Copy out all lines of the material below in which "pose" occurs.
[[ DATA BELOW open ]]
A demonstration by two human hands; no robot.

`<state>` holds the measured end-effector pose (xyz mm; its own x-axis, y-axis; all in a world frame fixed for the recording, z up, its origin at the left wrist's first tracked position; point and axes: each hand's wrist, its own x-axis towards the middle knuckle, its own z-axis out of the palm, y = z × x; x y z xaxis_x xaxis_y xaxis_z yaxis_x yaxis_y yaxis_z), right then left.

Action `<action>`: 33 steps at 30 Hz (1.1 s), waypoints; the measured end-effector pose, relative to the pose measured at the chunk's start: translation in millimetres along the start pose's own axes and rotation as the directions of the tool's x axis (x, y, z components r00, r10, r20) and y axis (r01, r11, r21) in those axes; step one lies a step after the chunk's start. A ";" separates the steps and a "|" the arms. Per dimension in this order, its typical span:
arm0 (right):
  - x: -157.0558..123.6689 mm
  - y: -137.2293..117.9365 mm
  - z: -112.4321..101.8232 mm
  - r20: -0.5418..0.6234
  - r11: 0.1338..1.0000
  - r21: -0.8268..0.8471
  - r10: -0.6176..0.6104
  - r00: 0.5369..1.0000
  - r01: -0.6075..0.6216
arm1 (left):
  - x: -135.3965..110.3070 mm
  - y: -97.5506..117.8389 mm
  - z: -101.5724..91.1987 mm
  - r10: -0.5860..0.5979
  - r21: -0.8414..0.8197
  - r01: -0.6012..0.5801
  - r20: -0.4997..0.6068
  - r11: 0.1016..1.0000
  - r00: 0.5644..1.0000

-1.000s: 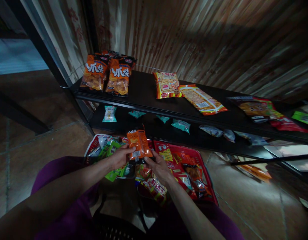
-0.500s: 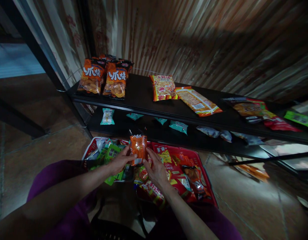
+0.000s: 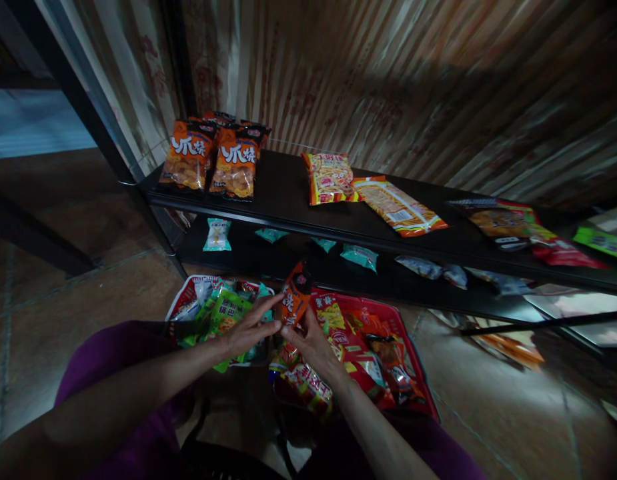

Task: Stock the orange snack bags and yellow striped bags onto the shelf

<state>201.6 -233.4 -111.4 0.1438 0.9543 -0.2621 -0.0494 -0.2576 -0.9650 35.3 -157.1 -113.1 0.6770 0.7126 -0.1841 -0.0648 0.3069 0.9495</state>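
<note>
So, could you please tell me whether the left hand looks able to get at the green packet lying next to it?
Probably yes. The green packet lies uncovered right beside the left hand, nothing between them. That hand's fingers are at the orange packet, though, which the right hand grips.

Left forearm (image 3: 138, 380): bare, enters from lower left, runs up and rightward toward centre. Wrist straight.
Left hand (image 3: 248, 328): back of hand upward, fingers (image 3: 268, 305) extended and slightly spread, tips directed at right hand.
Right forearm (image 3: 373, 427): bare, enters from lower right of centre, runs up and leftward. Wrist slightly bent.
Right hand (image 3: 311, 340): back toward camera, thumb and fingertips pinched together.
Both hands just beside each other in front of body, fingertips nearly meeting.
</note>
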 end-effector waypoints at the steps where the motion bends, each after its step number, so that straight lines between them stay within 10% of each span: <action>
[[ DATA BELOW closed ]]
> [OUTPUT OF THE EXERCISE]
`<state>` holds the measured end-effector pose (xyz mm; its own x-axis, y-axis; all in a world frame fixed for the recording, z up, its origin at the left wrist's first tracked position; point and axes: each hand's wrist, its own x-axis towards the middle knuckle, its own z-axis out of the palm, y = z × x; x y z xaxis_x xaxis_y xaxis_z yaxis_x yaxis_y yaxis_z), right then left.
Action `<action>`: 33 steps at 30 Hz (1.1 s), waypoints; the measured end-effector pose, relative to the pose measured at the chunk's start: translation in millimetres along the start pose's own axes and rotation as the directions of the tool's x axis (x, y, z components r00, r10, r20) and y axis (r01, r11, r21) in those axes; step one lies a step after the chunk's start. A ";" separates the steps and a "|" the arms. Per dimension in this order, its typical span:

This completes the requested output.